WORK TO BE COMPLETED
Give back the lines of the records exactly, starting at the first and ending at the one with "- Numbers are".

AVAILABLE DATA
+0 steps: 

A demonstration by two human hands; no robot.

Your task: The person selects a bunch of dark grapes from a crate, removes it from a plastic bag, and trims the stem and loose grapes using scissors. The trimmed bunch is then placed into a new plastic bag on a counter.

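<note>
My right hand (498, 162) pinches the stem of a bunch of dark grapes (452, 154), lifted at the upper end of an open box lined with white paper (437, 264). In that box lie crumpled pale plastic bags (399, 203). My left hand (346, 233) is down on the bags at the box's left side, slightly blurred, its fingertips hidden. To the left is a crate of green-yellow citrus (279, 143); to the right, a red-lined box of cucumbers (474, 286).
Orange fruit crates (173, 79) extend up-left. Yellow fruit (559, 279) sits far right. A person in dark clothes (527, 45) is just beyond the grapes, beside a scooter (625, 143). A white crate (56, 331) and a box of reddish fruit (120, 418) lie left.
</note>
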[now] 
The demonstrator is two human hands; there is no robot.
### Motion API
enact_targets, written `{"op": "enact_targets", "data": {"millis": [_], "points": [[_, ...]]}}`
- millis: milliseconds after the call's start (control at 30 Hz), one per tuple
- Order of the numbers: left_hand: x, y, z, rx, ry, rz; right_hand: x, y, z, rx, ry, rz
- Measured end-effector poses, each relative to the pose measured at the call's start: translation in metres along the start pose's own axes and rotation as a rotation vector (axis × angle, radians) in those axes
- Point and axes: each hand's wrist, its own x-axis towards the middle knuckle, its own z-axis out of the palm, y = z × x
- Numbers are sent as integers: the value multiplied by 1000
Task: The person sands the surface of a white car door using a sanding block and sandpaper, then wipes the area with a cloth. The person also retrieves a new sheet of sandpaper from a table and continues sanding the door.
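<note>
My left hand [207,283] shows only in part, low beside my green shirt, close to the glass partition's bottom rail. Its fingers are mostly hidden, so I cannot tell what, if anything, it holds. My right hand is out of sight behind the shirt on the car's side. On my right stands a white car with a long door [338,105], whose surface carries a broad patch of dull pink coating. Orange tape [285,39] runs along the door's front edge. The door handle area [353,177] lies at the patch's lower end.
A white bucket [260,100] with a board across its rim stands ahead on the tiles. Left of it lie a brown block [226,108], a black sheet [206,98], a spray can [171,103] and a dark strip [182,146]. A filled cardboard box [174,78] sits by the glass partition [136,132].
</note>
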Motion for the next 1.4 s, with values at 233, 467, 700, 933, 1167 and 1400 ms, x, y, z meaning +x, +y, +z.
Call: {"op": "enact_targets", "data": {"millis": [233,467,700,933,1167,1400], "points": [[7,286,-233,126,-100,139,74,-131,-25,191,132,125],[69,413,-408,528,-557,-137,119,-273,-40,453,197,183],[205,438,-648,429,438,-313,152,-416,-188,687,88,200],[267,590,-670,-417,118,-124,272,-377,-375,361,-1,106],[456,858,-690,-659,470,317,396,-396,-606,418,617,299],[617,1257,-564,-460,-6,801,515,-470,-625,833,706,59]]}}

WRITTEN ANSWER
+0 steps: 

A demonstration by two human hands; no robot.

Your task: The person selects a bunch of dark grapes from a crate, removes it from a plastic bag, and trims the stem and loose grapes using scissors. The trimmed bunch is then placed into a new plastic bag on a counter.

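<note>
My right hand (498, 162) pinches the stem of a bunch of dark grapes (452, 154), lifted at the upper end of an open box lined with white paper (437, 264). In that box lie crumpled pale plastic bags (399, 203). My left hand (346, 233) is down on the bags at the box's left side, slightly blurred, its fingertips hidden. To the left is a crate of green-yellow citrus (279, 143); to the right, a red-lined box of cucumbers (474, 286).
Orange fruit crates (173, 79) extend up-left. Yellow fruit (559, 279) sits far right. A person in dark clothes (527, 45) is just beyond the grapes, beside a scooter (625, 143). A white crate (56, 331) and a box of reddish fruit (120, 418) lie left.
</note>
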[now] 
The demonstrator is two human hands; there is no robot.
### Motion API
enact_targets, written `{"op": "enact_targets", "data": {"millis": [_], "points": [[_, ...]]}}`
- millis: milliseconds after the call's start (control at 30 Hz), one per tuple
- Order of the numbers: left_hand: x, y, z, rx, ry, rz; right_hand: x, y, z, rx, ry, rz
- Measured end-effector poses, each relative to the pose measured at the call's start: translation in metres along the start pose's own axes and rotation as a rotation vector (axis × angle, radians) in those axes
- Point and axes: each hand's wrist, its own x-axis towards the middle knuckle, its own z-axis out of the palm, y = z × x
- Numbers are sent as integers: the value multiplied by 1000

No other output is needed; the exercise is complete.